Responsive design is 3.4 billion years old, and this is just the beginning

The term ‘responsive’ has exploded across the web design community over the last year or so. It’s pretty much the buzz of the industry right now, and for good reason. But it’s nothing new. In fact, as human beings, we have witnessed responsiveness since the day we began life as single cell organisms, 3.4 billion years ago (ish).

Responsive by nature

The very nature of… well, nature, is to be responsive. To respond, change tact or direction, based on our environment.

Think of a caveman called Bob. He’s wandering about, looking for some stones to bash together to make an axe, and suddenly a bear pops out from a bush. Bob’s brain produces adrenaline, which makes him more aware, faster and stronger and changes the chemical balance of his body to help him escape before getting eaten.

Think of childbirth. I can’t think of a single more extreme example of responsiveness. The way the body can respond to the situation, physically changing shape, size and chemical make-up to accommodate a baby.

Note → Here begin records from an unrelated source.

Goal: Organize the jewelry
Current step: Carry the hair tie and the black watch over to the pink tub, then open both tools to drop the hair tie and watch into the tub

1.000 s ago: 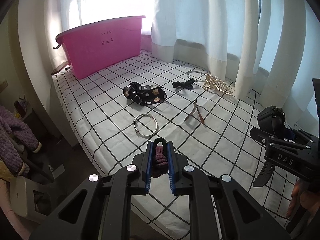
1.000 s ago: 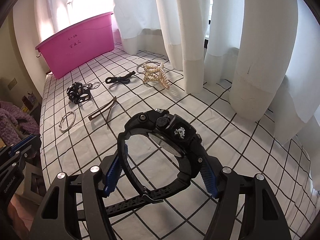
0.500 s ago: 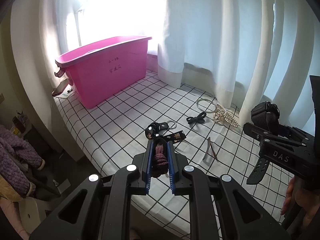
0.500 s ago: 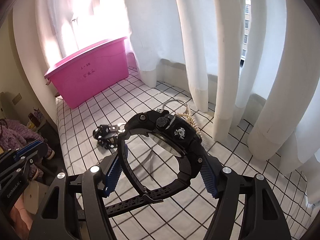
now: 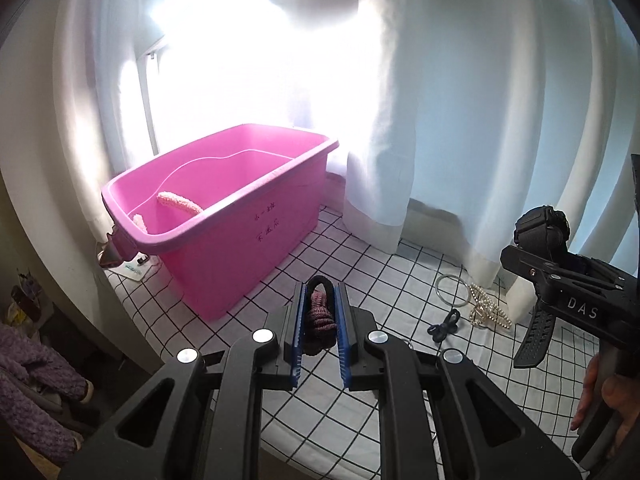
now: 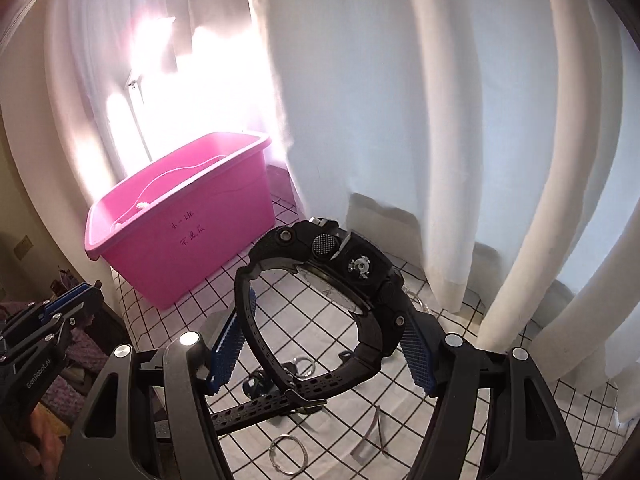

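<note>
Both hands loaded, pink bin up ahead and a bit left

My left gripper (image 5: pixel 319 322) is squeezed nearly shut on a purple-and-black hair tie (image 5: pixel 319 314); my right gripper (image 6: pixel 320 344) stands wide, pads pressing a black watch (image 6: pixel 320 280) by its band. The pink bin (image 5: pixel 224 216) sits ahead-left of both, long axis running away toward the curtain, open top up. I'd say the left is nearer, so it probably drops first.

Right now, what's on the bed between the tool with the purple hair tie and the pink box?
Nothing. In the left wrist view only bare checked sheet lies between the left tool, shut on the purple hair tie, and the pink box.
</note>
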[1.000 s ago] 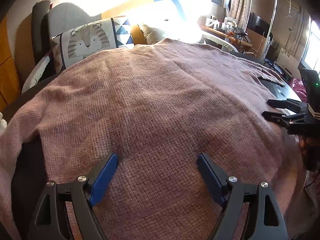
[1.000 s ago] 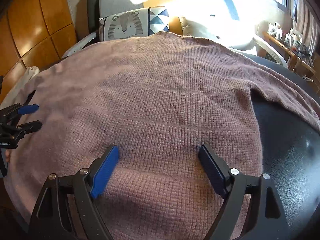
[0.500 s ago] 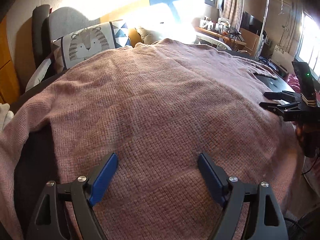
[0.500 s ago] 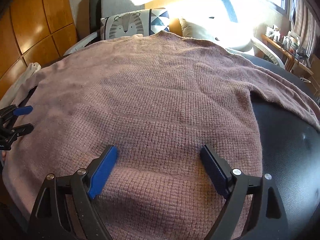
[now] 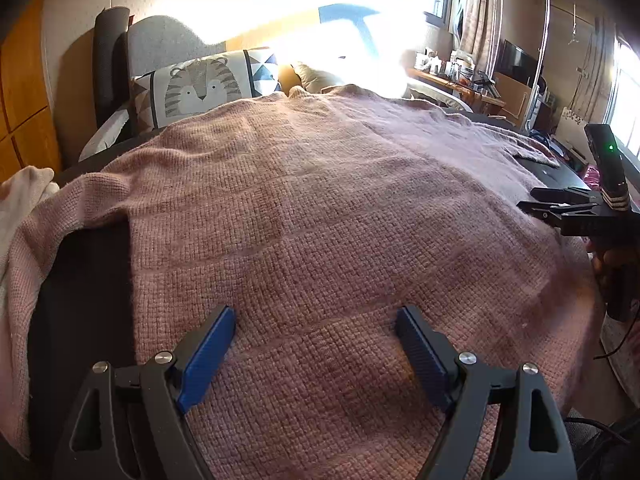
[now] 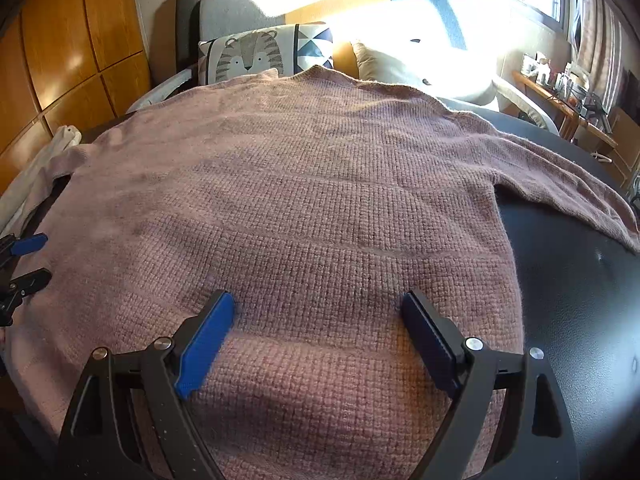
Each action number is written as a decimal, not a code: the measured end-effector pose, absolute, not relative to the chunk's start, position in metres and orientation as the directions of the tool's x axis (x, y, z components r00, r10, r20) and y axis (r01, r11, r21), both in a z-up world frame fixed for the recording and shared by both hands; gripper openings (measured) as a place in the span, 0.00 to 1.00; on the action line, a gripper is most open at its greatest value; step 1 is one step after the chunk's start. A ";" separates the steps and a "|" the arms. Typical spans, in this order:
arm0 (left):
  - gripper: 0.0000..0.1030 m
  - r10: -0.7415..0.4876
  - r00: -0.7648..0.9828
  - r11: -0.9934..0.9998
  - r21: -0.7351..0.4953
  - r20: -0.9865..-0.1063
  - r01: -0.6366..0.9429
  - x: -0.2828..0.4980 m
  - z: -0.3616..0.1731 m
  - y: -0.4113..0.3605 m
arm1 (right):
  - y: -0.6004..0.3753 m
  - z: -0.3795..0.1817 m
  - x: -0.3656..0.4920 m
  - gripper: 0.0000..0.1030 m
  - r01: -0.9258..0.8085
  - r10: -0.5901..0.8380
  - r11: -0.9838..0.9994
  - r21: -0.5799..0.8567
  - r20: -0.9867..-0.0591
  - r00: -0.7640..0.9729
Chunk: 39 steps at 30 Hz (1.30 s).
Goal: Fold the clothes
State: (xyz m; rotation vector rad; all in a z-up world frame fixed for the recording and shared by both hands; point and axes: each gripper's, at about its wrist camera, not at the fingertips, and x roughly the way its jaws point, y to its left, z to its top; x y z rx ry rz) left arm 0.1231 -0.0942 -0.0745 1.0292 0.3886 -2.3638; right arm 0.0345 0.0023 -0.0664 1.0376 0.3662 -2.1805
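A bedroom with sunny windows, and a black table (image 6: pixel 580 300) fills the front. Behind the table is a grey chair (image 6: pixel 236 8) with a tiger pillow (image 6: pixel 248 56) on it. Wooden cupboard doors (image 6: pixel 60 40) stand to the left.

A big pink knitted sweater (image 6: pixel 300 200) lies spread out flat on the table. It covers most of the top. One sleeve (image 6: pixel 560 172) stretches out to the right across the black table. The other sleeve (image 5: pixel 36 248) hangs over the left edge. A white cloth (image 5: pixel 20 196) lies just beside that left sleeve.

The left gripper (image 5: pixel 314 340) is above the bottom part of the sweater, near its left side. Its two blue pads (image 5: pixel 206 350) are wide apart and nothing is between them but the sweater lying flat below. It holds nothing.

The right gripper (image 6: pixel 318 332) is above the bottom part of the sweater, near its right side. Its jaws are wide apart too, and it holds nothing. A soft bump in the sweater sits just under it.

Each gripper shows at the edge of the other one's view
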 end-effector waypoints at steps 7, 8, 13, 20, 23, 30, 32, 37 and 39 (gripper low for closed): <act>0.82 -0.271 -0.555 -0.820 -0.114 -0.787 0.561 0.080 -0.058 -0.122 | -0.003 -0.068 0.026 0.89 0.682 -0.462 -0.730 0.036 -0.762 -0.454; 0.82 -0.267 -0.568 -0.820 -0.127 -0.778 0.558 0.070 -0.055 -0.125 | -0.003 -0.069 0.026 0.89 0.682 -0.464 -0.730 0.036 -0.759 -0.457; 0.82 -0.278 -0.567 -0.824 -0.111 -0.775 0.555 0.036 -0.065 -0.137 | -0.003 -0.070 0.028 0.89 0.680 -0.463 -0.733 0.022 -0.749 -0.474; 0.82 -0.280 -0.554 -0.833 -0.089 -0.784 0.547 0.040 -0.068 -0.136 | -0.002 -0.069 0.033 0.90 0.669 -0.449 -0.743 0.000 -0.742 -0.498; 0.82 -0.275 -0.541 -0.828 -0.091 -0.795 0.553 0.040 -0.067 -0.136 | -0.001 -0.068 0.032 0.90 0.667 -0.448 -0.745 0.011 -0.748 -0.489; 0.91 -0.327 -0.488 -0.843 0.016 -0.810 0.538 0.030 -0.075 -0.125 | 0.000 -0.068 0.034 0.90 0.662 -0.445 -0.750 0.004 -0.743 -0.500; 0.93 -0.331 -0.485 -0.837 0.014 -0.809 0.547 0.031 -0.075 -0.125 | 0.001 -0.068 0.036 0.90 0.660 -0.443 -0.751 -0.001 -0.740 -0.506; 0.97 -0.340 -0.481 -0.828 0.014 -0.808 0.561 0.033 -0.077 -0.126 | 0.001 -0.067 0.036 0.90 0.658 -0.443 -0.753 -0.002 -0.738 -0.509; 0.97 -0.343 -0.480 -0.826 0.016 -0.807 0.563 0.033 -0.077 -0.124 | 0.001 -0.067 0.036 0.90 0.657 -0.442 -0.754 -0.003 -0.738 -0.510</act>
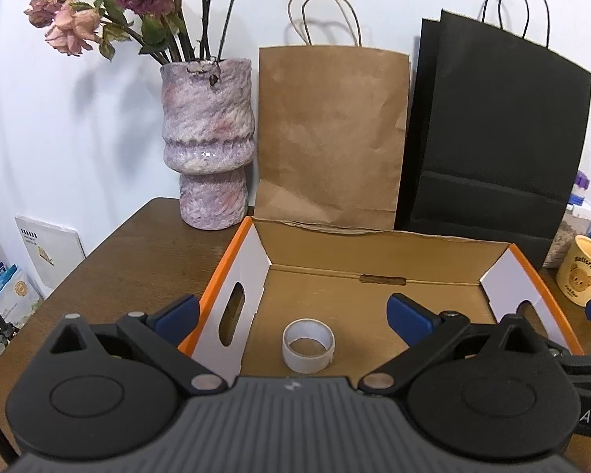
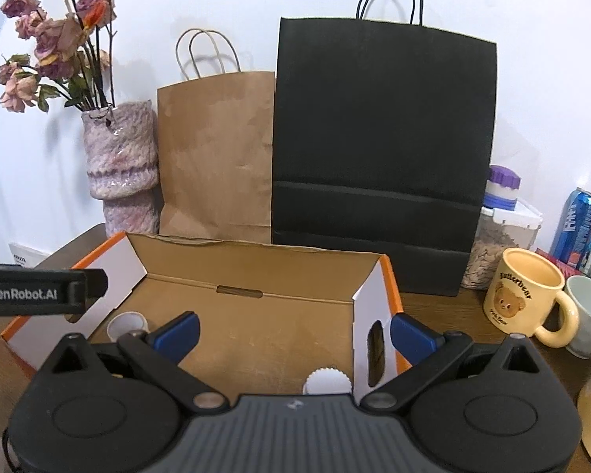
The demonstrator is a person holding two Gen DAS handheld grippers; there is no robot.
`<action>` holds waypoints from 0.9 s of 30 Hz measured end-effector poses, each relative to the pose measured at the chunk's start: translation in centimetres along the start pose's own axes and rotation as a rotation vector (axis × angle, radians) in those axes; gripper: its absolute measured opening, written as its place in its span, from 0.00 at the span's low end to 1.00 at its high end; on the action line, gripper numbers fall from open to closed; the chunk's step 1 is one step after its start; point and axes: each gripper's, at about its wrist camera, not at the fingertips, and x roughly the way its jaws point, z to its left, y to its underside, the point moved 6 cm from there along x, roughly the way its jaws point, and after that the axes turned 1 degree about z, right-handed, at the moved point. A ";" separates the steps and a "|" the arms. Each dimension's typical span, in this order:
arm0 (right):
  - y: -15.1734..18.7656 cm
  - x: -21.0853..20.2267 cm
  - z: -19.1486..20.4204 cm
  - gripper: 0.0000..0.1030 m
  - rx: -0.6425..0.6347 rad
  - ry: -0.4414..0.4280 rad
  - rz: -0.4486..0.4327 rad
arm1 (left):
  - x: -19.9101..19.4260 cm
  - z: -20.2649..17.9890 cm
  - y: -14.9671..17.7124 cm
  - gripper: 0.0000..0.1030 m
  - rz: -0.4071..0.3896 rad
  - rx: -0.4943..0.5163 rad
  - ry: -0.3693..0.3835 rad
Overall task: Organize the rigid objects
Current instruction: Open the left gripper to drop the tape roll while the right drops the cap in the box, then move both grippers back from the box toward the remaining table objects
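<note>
Hovering over the open cardboard box [image 1: 382, 260], left gripper [image 1: 293, 315] is sitting with its blue fingers [image 1: 177, 313] spread wide apart and holding nothing. A roll of white tape [image 1: 308, 346] is standing on the box floor, near the front wall, between the two fingers but touching neither. Right gripper [image 2: 294, 335] is also sitting spread apart and empty, straddling the box's right white end wall [image 2: 372, 339]: one finger inside the box, the other outside it. Just ahead of its body a white ridged cap [image 2: 327, 382] is lying on the box floor by that wall. The tape roll [image 2: 125, 325] is showing there too, at the left end of the box. Outside the box, on the brown table [image 1: 138, 260]: a yellow bear mug [image 2: 528, 295] right of it, a brown paper bag [image 1: 331, 138] and black paper bag [image 1: 492, 138] behind it, a vase [image 1: 209, 146] of dried roses at back left.
</note>
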 end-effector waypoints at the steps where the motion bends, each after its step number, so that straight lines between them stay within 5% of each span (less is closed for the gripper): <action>1: 0.1 -0.4 -0.1 1.00 0.001 0.002 -0.004 | -0.3 0.0 0.1 1.00 -0.004 0.003 0.003; 27: 3.5 -10.8 0.5 1.00 -0.018 -0.027 -0.074 | -9.1 2.9 2.6 1.00 -0.079 0.012 0.060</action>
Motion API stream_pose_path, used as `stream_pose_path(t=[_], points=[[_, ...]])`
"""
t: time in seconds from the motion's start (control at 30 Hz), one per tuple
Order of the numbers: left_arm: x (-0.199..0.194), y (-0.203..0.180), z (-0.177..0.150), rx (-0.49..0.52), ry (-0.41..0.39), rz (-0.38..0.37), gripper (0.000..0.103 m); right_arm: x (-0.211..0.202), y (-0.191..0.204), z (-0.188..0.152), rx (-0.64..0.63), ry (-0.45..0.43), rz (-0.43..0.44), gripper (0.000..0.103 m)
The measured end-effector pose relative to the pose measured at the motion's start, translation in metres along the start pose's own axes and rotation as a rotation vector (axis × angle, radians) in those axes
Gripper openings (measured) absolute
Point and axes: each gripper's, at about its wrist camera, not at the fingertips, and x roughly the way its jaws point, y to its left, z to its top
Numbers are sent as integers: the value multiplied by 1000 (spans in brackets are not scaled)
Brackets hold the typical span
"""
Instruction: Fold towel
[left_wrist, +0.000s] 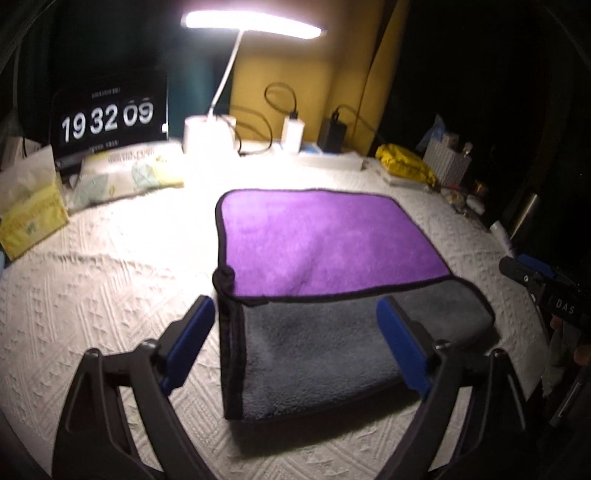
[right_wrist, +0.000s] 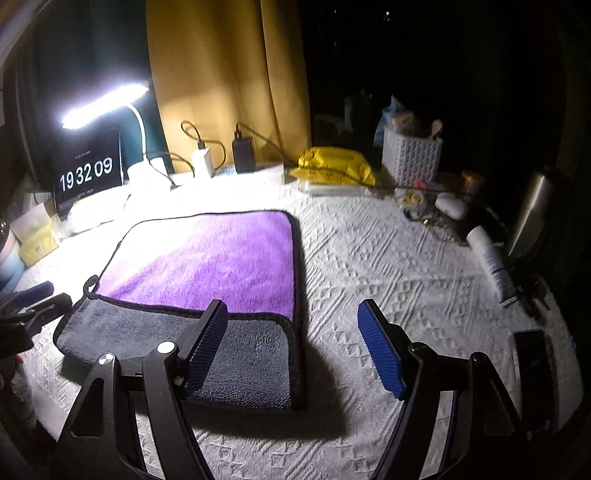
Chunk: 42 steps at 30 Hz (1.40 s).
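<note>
A towel, purple (left_wrist: 325, 240) on one side and grey (left_wrist: 314, 354) on the other with black edging, lies flat on the white textured cloth (left_wrist: 110, 288). Its near edge is folded over, so a grey band covers the near part. My left gripper (left_wrist: 295, 336) is open and empty, hovering above the grey band's left end. My right gripper (right_wrist: 291, 339) is open and empty, above the towel's (right_wrist: 221, 266) near right corner. The right gripper (left_wrist: 535, 280) also shows at the right edge of the left wrist view, and the left gripper (right_wrist: 29, 302) at the left edge of the right wrist view.
A lit desk lamp (left_wrist: 255, 22), a clock display (left_wrist: 107, 118), tissue packs (left_wrist: 129, 173), chargers (left_wrist: 293, 133), a yellow bag (right_wrist: 332, 166), a white basket (right_wrist: 412, 155), a tube (right_wrist: 491, 262), a metal bottle (right_wrist: 532, 214) and a dark remote (right_wrist: 535, 369) ring the table edges.
</note>
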Motion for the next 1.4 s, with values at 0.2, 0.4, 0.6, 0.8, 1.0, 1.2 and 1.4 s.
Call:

This, to me is the ultimate in responsive design. It’s the body, a living tissue, responding to its environment to deal with a situation.

As humans we crave responsiveness. We like things that mold to situations automatically. We build things that make our lives easier – doors that open automatically as we approach, windscreen wipers that start when it rains and headlights that come on when it gets dark. All make our lives easier – all responsive design.

Looking forward

I think (along with many others) that we are at the mere tip of the responsive iceberg. Until now most designers have been beavering away trying to work out the best way of getting websites to change form, in order to look better on smaller devices.

For me the really interesting stuff comes when we talk about context – how the actual content and message of a website changes depending on the context of the user. For this, we need sensors – a way of knowing certain factors based on information we can collect. As Mark Boulton wrote in a recent post, we’re currently limited by these sensors —

“At the moment, all that we can do reliably (well, fairly), and knowably, is use the browser as our single sensor by which to sense. We have one sensor. We need more.”

For me the exciting stuff is really all about sensors and how we can use them in the future. Think about current smartphones. Most have the following sensors:

  1. Ambient light
  2. Orientation
  3. The accelerometer
  4. Location via GPS
  5. A compass
  6. Time

What’s to say that future sensors won’t include heartbeat monitors, temperature gauges and many others people more clever than me will think of?

The more sensors we have available to us, the more accurately we can predict the context. For instance, by using GPS, accelerometer, compass, time, heartbeat and temperature, it might be possible to tell if someone had just been for a jog, how far they went, how long it took them, how fast they ran and the condition of their health. The important thing is that all of this could be determined without the user entering any information, or doing anything at all.

Outlook

At the moment, I think there are lots of questions being asked about how we deal with responsive web design from a business point of view – from the effect on workflow and timescales through to how to charge a client for it. For small agencies like mine these questions are vital, as is educating our clients about the importance of future proofing.

The way I see things moving is into two camps:

Responsive design:
Changing the look of a website to give the best visual experience on different size devices will just become ‘web design’, just like standards. This will be built into our project planning, workflow and estimate of cost. We should talk to clients about it and its benefits, but shouldn’t be making it an optional extra. Over time it’ll just ‘be the way’ websites are designed – And we can stop using the term ‘Responsive web design’.

Contextual design:
This is different. Really looking deeply into a website project and proposing ways that the website can change its content, message and function as well as form, depending on the users context shouldn’t be standard. This is going to take extra thinking, extra research and in some cases a lot of extra work. For me this is where our expertise as communicators and information architects becomes really important and brings the ‘magic’ back to the web.

One thing in for sure, this is a seriously exciting time to be involved in web design, and I think context is going to be the biggest change to our industry since Tim Berners-Lee got bored one day and started fiddling about with HTTP and a server.